# WHAT TO PRODUCE
Only lines that contain the string "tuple" should be returned from the material below.
====== SUPPLIED MATERIAL ======
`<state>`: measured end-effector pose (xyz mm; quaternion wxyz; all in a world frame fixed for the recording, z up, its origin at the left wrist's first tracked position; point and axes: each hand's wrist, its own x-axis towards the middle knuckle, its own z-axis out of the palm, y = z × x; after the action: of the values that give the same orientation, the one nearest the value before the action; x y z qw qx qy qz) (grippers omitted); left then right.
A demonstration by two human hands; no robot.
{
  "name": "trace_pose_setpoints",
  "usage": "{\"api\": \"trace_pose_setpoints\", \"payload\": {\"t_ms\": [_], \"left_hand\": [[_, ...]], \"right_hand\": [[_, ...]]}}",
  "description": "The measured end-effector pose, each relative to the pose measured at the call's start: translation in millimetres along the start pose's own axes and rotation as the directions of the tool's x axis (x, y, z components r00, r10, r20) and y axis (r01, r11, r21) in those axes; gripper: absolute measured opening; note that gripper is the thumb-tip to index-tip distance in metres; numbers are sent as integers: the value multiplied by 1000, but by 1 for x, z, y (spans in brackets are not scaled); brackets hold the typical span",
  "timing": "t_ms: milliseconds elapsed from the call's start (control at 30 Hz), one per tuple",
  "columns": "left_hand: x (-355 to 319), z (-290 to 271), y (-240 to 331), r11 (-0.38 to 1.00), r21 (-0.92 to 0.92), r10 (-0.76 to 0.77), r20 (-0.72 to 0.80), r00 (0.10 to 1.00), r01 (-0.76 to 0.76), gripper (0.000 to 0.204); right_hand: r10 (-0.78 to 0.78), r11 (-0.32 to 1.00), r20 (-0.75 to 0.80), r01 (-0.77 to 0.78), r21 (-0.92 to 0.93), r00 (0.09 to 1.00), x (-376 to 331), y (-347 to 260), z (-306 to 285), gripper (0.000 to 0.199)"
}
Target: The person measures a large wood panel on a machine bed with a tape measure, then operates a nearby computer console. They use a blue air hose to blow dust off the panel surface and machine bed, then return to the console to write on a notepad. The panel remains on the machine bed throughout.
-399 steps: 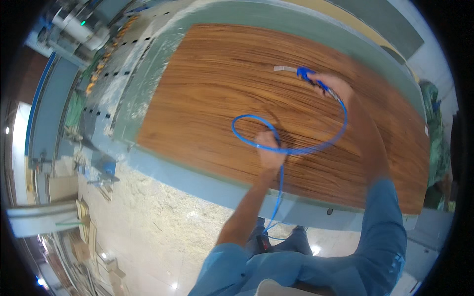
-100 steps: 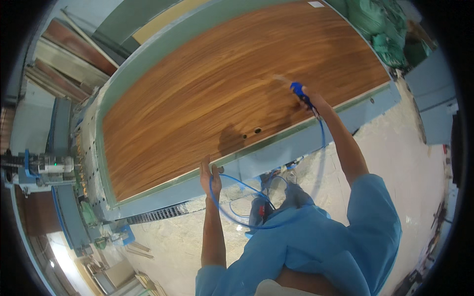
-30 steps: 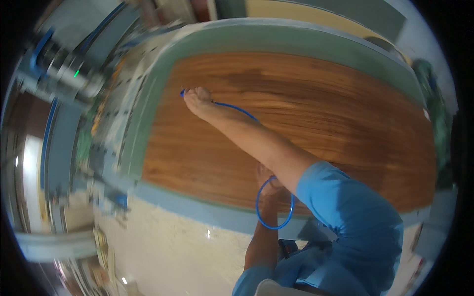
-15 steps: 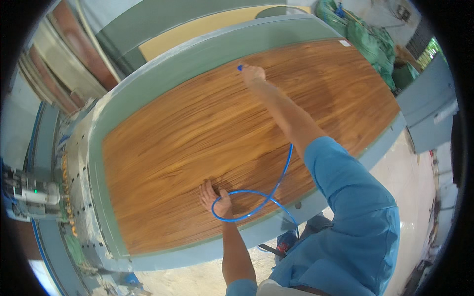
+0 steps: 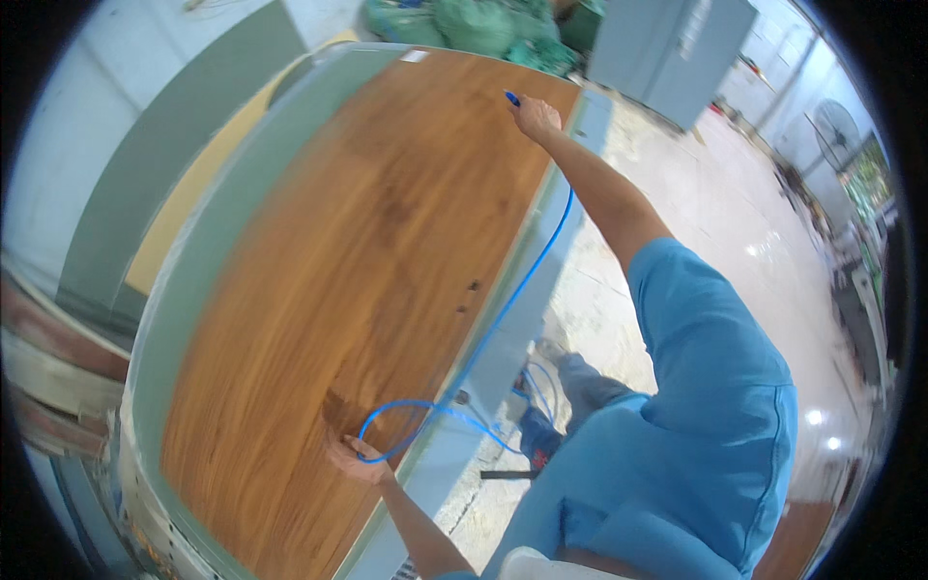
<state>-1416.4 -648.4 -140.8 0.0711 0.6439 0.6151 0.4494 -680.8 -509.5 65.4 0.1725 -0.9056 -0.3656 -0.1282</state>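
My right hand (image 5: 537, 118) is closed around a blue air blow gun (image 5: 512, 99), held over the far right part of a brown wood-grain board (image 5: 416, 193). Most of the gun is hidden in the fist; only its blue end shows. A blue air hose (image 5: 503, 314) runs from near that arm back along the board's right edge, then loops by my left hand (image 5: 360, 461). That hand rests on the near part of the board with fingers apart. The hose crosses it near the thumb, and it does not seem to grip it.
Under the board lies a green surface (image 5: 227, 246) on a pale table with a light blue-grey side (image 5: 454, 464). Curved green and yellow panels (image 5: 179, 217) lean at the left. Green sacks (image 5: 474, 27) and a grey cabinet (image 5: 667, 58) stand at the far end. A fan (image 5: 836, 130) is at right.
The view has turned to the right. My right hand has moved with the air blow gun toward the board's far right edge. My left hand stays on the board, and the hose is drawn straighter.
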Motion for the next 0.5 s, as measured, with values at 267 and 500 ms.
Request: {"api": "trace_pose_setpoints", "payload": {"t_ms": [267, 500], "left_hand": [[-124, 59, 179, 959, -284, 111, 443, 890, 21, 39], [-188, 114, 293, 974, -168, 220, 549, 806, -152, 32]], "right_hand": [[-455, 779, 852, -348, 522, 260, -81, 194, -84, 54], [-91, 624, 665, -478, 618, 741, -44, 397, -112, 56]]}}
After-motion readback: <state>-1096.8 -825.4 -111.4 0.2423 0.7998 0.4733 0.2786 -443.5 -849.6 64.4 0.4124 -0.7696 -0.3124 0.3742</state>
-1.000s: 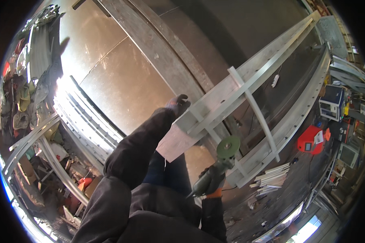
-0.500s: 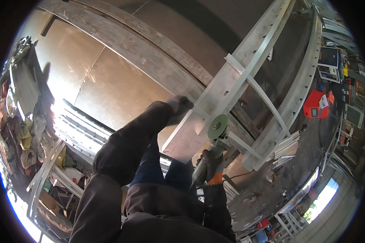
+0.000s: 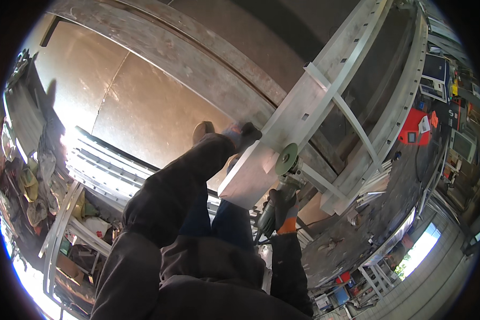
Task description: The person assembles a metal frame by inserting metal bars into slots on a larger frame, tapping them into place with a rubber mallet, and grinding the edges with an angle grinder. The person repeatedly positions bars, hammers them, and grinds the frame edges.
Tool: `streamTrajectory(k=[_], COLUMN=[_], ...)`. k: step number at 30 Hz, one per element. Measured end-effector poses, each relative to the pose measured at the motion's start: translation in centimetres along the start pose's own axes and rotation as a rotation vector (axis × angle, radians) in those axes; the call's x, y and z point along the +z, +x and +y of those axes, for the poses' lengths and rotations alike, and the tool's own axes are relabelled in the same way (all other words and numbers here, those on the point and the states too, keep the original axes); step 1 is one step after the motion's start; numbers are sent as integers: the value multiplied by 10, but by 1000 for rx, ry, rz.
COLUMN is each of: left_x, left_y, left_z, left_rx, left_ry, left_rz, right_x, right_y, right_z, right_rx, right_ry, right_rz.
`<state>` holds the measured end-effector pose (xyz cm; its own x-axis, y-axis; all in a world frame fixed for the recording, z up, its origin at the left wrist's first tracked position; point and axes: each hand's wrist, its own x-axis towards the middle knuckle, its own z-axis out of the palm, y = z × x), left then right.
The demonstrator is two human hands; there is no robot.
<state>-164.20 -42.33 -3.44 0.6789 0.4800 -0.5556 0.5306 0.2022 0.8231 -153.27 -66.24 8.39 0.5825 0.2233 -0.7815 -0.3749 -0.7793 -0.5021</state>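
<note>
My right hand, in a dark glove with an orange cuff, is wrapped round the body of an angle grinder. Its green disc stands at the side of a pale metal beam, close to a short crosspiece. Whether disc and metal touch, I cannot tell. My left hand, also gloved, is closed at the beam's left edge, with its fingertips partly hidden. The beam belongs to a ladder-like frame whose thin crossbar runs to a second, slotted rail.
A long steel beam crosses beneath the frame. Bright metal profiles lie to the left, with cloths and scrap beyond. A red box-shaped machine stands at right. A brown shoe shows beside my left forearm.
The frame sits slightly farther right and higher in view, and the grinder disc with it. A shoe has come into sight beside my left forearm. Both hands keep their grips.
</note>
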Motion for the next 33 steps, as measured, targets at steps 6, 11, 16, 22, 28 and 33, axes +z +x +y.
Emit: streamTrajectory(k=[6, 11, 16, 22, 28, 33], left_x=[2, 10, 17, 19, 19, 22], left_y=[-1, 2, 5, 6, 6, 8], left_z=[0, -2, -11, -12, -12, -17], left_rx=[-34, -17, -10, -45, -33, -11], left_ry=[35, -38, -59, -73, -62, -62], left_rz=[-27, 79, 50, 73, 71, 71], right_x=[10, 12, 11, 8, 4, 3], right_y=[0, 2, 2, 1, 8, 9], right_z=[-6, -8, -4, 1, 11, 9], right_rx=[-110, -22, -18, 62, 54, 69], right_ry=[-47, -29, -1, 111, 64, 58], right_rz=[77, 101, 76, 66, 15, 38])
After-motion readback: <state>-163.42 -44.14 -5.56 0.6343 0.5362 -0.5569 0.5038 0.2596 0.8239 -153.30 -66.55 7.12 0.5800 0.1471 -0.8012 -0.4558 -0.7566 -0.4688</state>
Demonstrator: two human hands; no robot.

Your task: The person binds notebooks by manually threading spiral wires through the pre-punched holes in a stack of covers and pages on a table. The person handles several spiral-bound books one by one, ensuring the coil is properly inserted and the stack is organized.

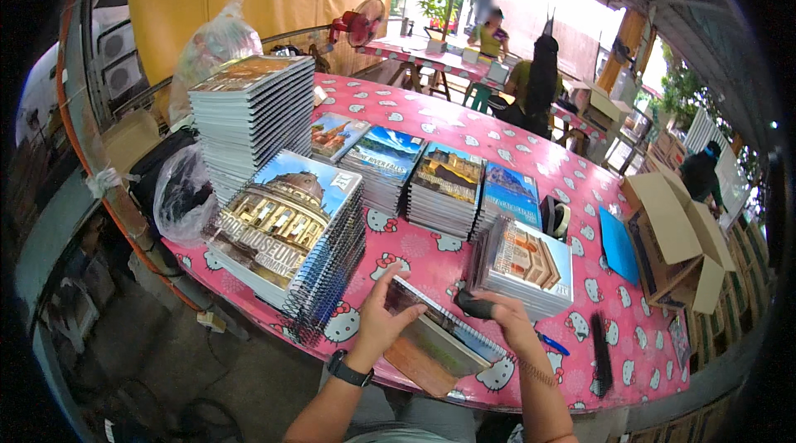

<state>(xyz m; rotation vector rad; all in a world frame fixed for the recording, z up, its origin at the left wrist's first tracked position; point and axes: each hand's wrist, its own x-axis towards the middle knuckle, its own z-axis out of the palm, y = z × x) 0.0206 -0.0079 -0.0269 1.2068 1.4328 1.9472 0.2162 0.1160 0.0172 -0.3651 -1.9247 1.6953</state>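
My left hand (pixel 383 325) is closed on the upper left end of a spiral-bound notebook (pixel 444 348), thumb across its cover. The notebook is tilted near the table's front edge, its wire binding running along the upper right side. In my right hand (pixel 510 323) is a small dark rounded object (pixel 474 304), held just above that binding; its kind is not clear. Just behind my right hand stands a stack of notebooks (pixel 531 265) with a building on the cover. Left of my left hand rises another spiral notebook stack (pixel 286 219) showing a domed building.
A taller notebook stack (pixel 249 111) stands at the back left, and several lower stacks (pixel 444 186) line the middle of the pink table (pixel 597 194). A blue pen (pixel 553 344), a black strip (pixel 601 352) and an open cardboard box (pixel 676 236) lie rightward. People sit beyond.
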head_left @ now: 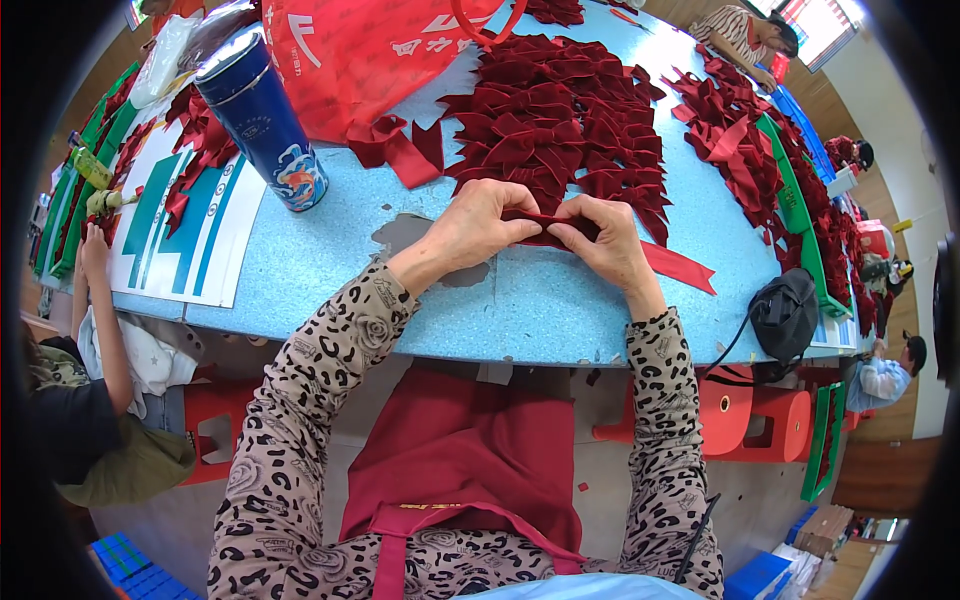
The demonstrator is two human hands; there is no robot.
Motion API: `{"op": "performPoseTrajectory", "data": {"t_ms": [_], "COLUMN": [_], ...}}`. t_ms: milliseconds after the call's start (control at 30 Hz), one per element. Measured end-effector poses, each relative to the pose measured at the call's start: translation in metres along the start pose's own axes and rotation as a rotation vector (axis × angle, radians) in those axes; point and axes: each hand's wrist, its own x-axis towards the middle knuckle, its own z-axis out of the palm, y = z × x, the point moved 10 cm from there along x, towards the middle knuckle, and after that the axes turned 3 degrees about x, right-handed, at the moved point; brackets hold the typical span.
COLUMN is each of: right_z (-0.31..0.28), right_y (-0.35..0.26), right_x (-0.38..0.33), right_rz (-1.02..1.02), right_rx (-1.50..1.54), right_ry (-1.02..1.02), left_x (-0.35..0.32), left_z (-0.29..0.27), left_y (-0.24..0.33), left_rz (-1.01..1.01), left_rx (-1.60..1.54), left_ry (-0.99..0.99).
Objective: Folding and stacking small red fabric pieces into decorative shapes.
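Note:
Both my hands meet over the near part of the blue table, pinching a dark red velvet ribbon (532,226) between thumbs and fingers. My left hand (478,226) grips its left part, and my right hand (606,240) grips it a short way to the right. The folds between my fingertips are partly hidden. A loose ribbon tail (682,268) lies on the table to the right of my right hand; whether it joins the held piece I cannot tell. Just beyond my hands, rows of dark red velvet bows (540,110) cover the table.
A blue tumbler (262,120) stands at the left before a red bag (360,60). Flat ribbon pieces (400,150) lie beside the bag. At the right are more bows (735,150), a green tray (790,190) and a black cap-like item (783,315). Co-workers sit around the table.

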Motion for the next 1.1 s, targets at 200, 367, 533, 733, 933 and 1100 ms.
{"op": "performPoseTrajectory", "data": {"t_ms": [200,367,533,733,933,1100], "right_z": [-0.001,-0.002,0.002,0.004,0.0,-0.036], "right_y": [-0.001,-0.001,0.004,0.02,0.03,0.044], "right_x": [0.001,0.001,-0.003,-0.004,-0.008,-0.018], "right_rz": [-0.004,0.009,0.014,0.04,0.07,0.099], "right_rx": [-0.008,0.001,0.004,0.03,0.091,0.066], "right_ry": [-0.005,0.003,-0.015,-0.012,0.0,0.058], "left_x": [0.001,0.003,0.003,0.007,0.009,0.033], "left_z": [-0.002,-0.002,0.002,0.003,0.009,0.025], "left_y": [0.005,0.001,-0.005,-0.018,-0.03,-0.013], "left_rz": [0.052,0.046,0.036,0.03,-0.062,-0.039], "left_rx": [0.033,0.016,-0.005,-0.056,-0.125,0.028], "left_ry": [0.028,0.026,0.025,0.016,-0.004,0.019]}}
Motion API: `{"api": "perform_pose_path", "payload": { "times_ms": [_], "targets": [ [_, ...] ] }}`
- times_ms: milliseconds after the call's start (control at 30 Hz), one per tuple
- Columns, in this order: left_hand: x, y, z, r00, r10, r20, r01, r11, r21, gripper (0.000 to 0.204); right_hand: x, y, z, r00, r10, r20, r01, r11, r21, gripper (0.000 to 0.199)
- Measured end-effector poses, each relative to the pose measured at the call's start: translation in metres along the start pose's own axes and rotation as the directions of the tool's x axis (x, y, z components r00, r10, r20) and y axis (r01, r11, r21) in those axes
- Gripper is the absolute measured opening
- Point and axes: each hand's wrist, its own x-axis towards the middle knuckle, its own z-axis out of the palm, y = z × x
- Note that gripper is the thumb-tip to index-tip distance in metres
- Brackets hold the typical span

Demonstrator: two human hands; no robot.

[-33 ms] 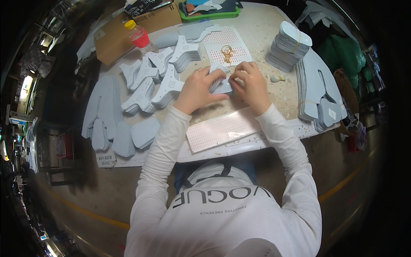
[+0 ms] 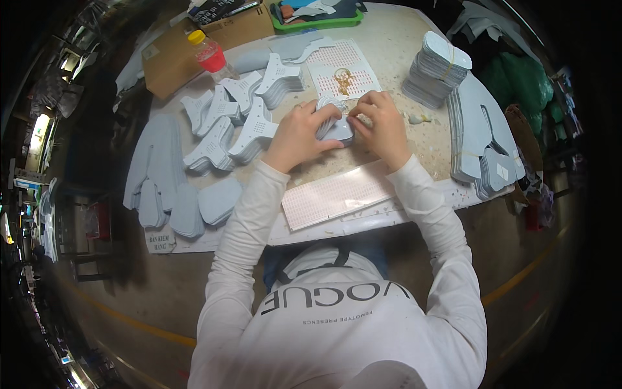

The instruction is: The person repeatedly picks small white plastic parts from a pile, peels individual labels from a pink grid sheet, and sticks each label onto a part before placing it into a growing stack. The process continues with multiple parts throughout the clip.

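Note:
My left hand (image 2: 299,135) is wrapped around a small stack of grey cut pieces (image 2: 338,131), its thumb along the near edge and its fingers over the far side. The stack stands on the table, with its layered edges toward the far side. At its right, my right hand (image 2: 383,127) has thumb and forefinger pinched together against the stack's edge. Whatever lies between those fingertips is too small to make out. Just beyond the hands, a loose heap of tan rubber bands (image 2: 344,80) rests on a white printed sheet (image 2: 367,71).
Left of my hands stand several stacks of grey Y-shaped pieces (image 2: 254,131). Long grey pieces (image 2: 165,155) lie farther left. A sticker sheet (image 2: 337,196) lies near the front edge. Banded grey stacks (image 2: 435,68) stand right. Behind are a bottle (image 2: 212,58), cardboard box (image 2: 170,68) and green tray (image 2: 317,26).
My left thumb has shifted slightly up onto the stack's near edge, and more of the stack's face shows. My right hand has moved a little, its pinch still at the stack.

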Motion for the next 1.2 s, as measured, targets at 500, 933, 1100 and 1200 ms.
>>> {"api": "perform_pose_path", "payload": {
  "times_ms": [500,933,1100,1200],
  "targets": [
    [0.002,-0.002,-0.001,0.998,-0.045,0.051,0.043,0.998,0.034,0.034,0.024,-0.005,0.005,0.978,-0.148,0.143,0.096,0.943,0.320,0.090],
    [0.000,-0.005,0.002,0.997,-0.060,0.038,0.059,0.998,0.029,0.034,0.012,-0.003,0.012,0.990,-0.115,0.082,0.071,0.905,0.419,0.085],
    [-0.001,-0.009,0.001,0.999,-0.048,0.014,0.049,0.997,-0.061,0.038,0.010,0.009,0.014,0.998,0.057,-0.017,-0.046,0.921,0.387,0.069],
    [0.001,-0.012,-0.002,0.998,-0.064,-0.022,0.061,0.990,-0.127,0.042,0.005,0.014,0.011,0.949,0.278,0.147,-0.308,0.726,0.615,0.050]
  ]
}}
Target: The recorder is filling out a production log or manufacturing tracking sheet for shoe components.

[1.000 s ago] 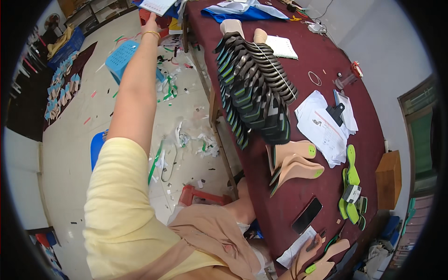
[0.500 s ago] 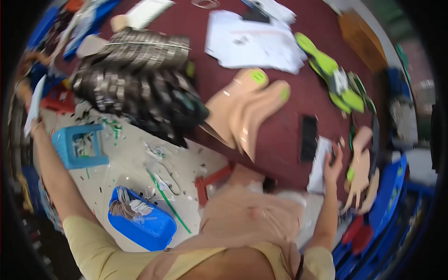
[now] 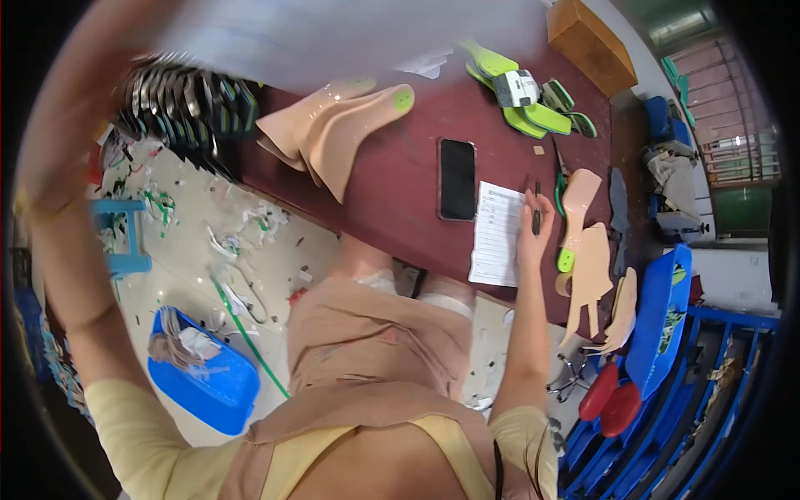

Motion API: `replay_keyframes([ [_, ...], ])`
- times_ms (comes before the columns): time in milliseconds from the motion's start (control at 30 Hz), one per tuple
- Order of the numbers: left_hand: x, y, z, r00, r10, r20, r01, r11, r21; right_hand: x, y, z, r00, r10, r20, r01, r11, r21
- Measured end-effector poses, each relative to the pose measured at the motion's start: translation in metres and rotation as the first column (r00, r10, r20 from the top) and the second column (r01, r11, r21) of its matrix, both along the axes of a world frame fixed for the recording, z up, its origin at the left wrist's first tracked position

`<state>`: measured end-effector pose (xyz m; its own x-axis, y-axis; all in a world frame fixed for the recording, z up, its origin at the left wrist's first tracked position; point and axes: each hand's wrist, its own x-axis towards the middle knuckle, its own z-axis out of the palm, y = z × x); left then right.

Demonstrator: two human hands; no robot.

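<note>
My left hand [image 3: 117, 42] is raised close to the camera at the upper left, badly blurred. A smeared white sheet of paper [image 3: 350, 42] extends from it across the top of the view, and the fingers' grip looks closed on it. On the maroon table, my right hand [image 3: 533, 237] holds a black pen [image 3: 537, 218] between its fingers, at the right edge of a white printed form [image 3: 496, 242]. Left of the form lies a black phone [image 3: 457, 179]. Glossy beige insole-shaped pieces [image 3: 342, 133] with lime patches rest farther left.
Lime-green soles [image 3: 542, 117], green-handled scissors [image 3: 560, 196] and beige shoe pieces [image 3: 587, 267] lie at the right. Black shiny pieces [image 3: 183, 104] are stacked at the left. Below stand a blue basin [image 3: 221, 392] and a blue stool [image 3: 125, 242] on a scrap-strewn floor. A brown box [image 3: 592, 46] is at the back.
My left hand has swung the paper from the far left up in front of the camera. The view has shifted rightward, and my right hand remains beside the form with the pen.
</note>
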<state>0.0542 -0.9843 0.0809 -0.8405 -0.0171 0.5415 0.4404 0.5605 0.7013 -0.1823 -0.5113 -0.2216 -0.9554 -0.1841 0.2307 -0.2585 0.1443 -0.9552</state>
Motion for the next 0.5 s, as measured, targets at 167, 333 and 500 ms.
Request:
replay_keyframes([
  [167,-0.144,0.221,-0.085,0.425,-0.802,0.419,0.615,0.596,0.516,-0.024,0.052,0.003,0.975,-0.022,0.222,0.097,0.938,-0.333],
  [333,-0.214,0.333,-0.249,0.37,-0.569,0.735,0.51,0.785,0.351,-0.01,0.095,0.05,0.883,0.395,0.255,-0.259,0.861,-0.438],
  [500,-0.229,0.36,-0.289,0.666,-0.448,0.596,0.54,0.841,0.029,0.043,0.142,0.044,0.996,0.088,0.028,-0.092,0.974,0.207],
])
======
# EXERCISE RESPONSE
  "timing": "t_ms: milliseconds elapsed from the call's start (control at 30 Hz), one per tuple",
- times_ms: milliseconds after the call's start (control at 30 Hz), one per tuple
- times_ms (comes before the columns): time in milliseconds from the motion's start (control at 30 Hz), one per tuple

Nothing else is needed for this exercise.